While affirming the above said view, the Apex Court of country in a judgment reported as Moon Enterpriser CNG Station, Rawalpindi v. Sui Northern Gas Pipelines Limited through General Manager, Rawalpindi and another (2020 SCMR 300) has invariably and vividly further held that:

4. ...... It is unfortunate that the prevailing pattern in the conduct of litigation in the Lower Courts of Pakistan is heavily permeated with adjournments which stretch, what would otherwise be a quick trial, into a lengthy, expensive time-consuming and frustrating process both for the litigant and the judicial system. While some adjournments are the consequences of force majeure, most are not. To cater for the later and to discourage misuse, the C.P.C. through Order XVII, Rule 3 has provided the Court with a curse of action that checks such abuse.”

In the said judgment, it was further held:

6. A bare reading of Order XVII, Rule 3, C.P.C. and case law cited above clearly shows that for Order XVII, Rule 3, C.P.C. to apply and the right of a party to produce evidence to be closed, the following conditions must have been met:-

i.        at the request of a party to the suit for the purpose of adducing evidence, time must have been granted with a specific warning that such opportunity will be the last and failure to adduce evidence would lead to closure of the right to produce evidence; and

ii.       the same party on the date which was fixed as last opportunity fails to produce its evidence.
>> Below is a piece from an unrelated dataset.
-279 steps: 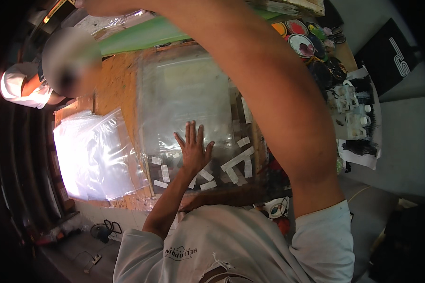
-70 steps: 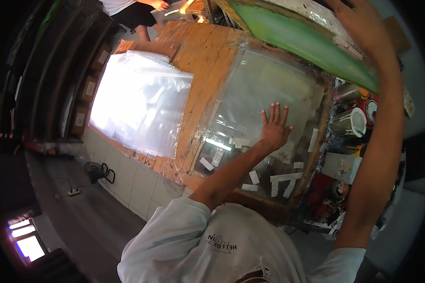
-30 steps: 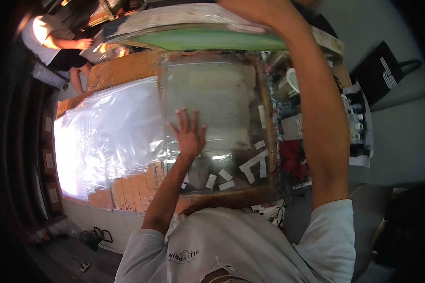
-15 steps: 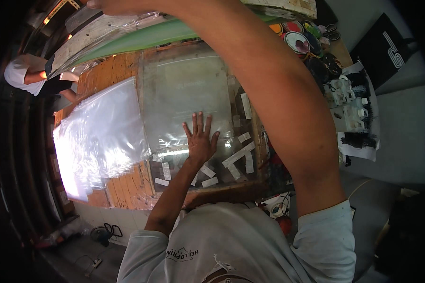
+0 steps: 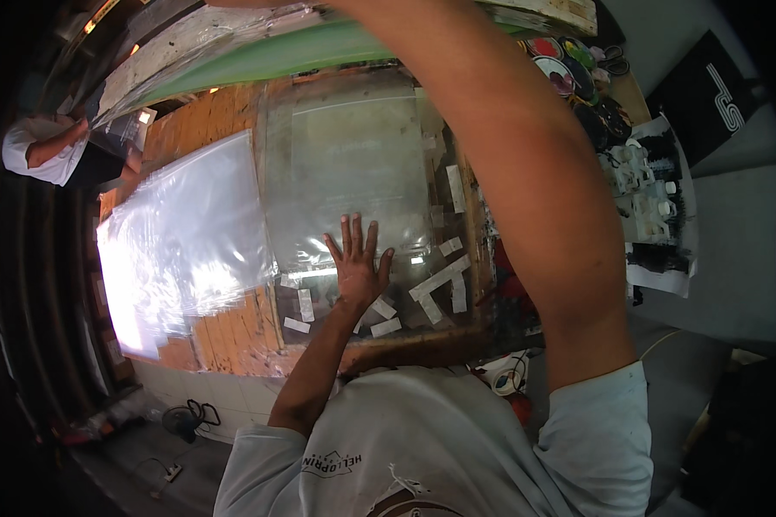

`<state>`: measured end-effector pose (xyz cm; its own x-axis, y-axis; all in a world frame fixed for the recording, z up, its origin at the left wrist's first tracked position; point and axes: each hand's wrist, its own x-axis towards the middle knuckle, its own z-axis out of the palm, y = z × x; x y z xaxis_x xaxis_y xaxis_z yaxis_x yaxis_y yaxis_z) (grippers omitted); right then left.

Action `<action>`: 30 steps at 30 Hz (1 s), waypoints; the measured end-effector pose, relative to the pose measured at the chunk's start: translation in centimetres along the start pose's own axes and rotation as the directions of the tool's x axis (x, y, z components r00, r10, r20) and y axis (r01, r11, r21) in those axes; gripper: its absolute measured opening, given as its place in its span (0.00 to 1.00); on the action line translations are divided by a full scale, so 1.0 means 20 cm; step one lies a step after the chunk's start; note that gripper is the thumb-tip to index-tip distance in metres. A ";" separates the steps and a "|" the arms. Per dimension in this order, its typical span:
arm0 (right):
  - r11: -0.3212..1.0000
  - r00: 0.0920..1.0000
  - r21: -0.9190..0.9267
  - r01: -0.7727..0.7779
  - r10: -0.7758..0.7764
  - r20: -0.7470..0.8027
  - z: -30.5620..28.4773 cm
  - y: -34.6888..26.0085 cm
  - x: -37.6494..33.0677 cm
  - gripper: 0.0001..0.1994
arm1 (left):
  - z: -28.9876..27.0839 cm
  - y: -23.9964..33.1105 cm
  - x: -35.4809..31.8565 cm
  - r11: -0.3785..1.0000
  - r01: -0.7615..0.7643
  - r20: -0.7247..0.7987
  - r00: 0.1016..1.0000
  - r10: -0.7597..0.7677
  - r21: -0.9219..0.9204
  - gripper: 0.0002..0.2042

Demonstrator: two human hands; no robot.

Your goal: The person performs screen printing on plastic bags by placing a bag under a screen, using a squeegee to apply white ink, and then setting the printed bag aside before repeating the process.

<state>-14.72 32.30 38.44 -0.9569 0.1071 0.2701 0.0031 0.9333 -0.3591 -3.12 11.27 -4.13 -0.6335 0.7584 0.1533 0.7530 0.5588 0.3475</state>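
My left hand (image 5: 359,269) lies flat with fingers spread on the lower part of a clear plastic bag (image 5: 353,172). The bag is spread over a glass plate (image 5: 319,302) on the wooden table. Across the far side stands a raised screen-printing frame (image 5: 553,12) with green mesh (image 5: 276,59). Reaching over the table, my right arm leads to my right hand (image 5: 248,3) at the top edge, above the frame. Only a sliver of that hand shows; its fingers cannot be made out. To the left rests a stack of clear plastic bags (image 5: 190,224).
Several pale tape strips (image 5: 440,277) stick to the glass near me. Paint pots (image 5: 553,76) and scissors (image 5: 614,60) are at the far right, with white bottles (image 5: 651,211) nearer. Another person (image 5: 47,151) is at the far left. A fan (image 5: 181,422) stands on the floor.
My right hand has moved right along the top and mostly out of view. The view has shifted slightly. My left hand still lies flat on the bag.
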 end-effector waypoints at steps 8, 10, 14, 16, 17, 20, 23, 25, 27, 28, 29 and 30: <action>0.982 0.987 -0.118 -0.147 0.154 0.055 0.00 -0.09 0.00 0.25 | -0.01 0.00 -0.02 1.000 -0.001 0.032 0.999 0.001 -0.004 0.31; 0.998 0.999 0.048 0.034 -0.035 0.035 -0.01 -0.03 -0.04 0.25 | -0.02 0.00 -0.02 1.000 -0.009 0.037 0.999 0.009 -0.001 0.31; 0.998 0.998 0.028 -0.062 0.061 0.023 0.02 -0.03 -0.03 0.25 | -0.02 -0.01 -0.03 1.000 -0.009 0.055 0.998 0.009 -0.007 0.31; 0.997 0.996 0.033 -0.071 0.069 0.052 0.02 -0.04 -0.02 0.25 | -0.02 -0.01 -0.03 1.000 -0.009 0.053 0.999 0.010 -0.017 0.31; 0.997 0.997 0.059 -0.040 0.037 0.064 0.01 -0.03 -0.02 0.25 | -0.02 -0.01 -0.03 1.000 -0.012 0.048 0.999 0.013 -0.024 0.31; 0.994 1.000 0.106 0.012 -0.015 0.024 0.00 -0.03 -0.02 0.25 | -0.02 -0.01 -0.03 0.999 -0.018 0.046 0.999 0.019 -0.036 0.31; 0.998 1.000 0.065 -0.002 0.001 0.007 0.00 -0.02 -0.01 0.26 | -0.01 -0.02 -0.04 0.998 -0.027 0.057 0.998 0.030 -0.049 0.31; 1.000 1.000 0.005 -0.014 0.014 -0.006 -0.01 -0.02 0.01 0.26 | -0.02 -0.02 -0.04 0.997 -0.030 0.057 0.998 0.034 -0.069 0.31; 0.998 0.999 -0.063 -0.019 0.016 -0.042 -0.02 -0.04 0.03 0.26 | -0.04 -0.01 -0.03 0.995 -0.030 0.051 0.998 0.036 -0.099 0.31; 0.999 0.999 -0.033 -0.041 0.041 0.002 -0.02 -0.05 0.03 0.26 | -0.07 -0.01 -0.02 0.991 -0.038 0.042 0.998 0.043 -0.128 0.31; 0.998 0.997 -0.005 -0.064 0.064 0.046 0.00 -0.06 0.01 0.26 | -0.11 -0.01 -0.02 0.988 -0.025 0.073 0.997 0.036 -0.153 0.31; 0.996 0.992 0.022 -0.089 0.087 0.091 0.00 -0.08 -0.02 0.26 | -0.16 0.01 0.00 0.985 0.013 0.145 0.989 0.013 -0.174 0.31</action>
<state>-14.42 30.82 38.93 -0.9755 0.1560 0.1552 0.0819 0.9121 -0.4017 -3.57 10.29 -1.07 -0.5914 0.8061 0.0224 0.7026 0.5014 0.5050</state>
In our view it is important for the purpose of maintaining the confidence of the litigants in the Court systems and the presiding officers that where last opportunity to produce evidence is granted and the party has been warned of consequences, the Court must enforce its order unfailingly and unscrupulously without exception. Such order would in our opinion not only put the system back on track and reaffirm the majesty of the law but also put a check on the trend of seeking multiple adjournments on frivolous grounds to prolong and delay proceedings without any valid or legitimate rhyme or reason. Where the Court has passed an order granting the last opportunity, it has not only passed a judicial order but also made a promise to the parties to the lis that no further adjournments will be granted for any reason. The Court must enforce its order and honor its promise. There is absolutely no room or choice to do anything else. The order to close the right to produce evidence must automatically follow failure to produce evidence despite last opportunity coupled with a warning. The trend of granting (Akhri Mouga) then (Qatai Akhri Mouga) and then (Qatai Qatai Akhri Mouqa) make a mockery of the provisions of law and those responsible to interpret and implement it. Such practices must be discontinued, forthwith.”

4. In view of the above discussion and observations, when the impugned order has been passed with jurisdiction and is well within the parameters of law, the same cannot be interfered with at this stage; resultantly, the revision petition in hand comes to naught and stands dismissed in limine.

5. As the main petition has been decided, therefore, the C.M.No. 3 of 2023, having become infructuous, stands disposed of.